# WORK REQUEST
Restate all the lines below word for word, but omit the pictures.

# STORED DATA
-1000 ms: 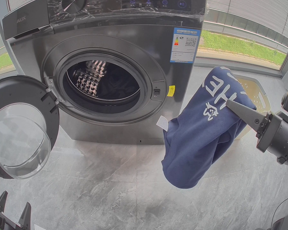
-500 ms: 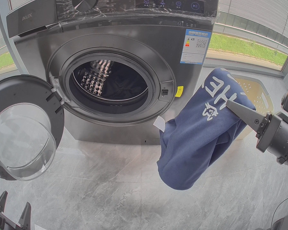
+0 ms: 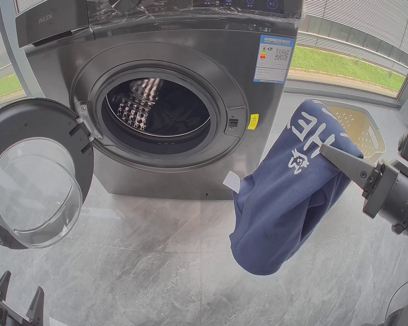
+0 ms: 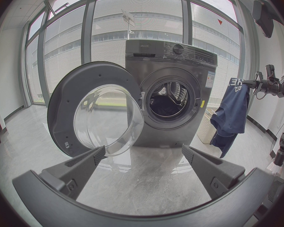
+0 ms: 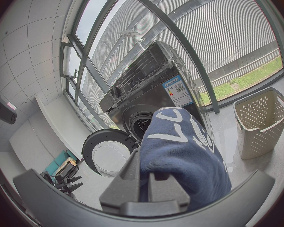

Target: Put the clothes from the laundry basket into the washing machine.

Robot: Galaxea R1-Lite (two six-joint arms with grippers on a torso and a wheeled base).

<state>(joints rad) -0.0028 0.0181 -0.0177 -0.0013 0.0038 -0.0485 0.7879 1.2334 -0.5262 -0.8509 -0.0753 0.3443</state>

# WRITTEN REPLY
-1000 ms: 
-500 ms: 
+0 ms: 
+0 ms: 
+0 ms: 

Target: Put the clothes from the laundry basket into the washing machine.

Robot: Galaxea R1-Lite (two six-joint arms with grippers on a torso and a wheeled base).

<state>(joints rad) -0.0028 0.0181 -0.0177 -0.0013 0.0038 -0.0485 0.7879 1.2334 -0.5262 -0.8509 -0.0753 0.3443</state>

The work on this exercise is now complete.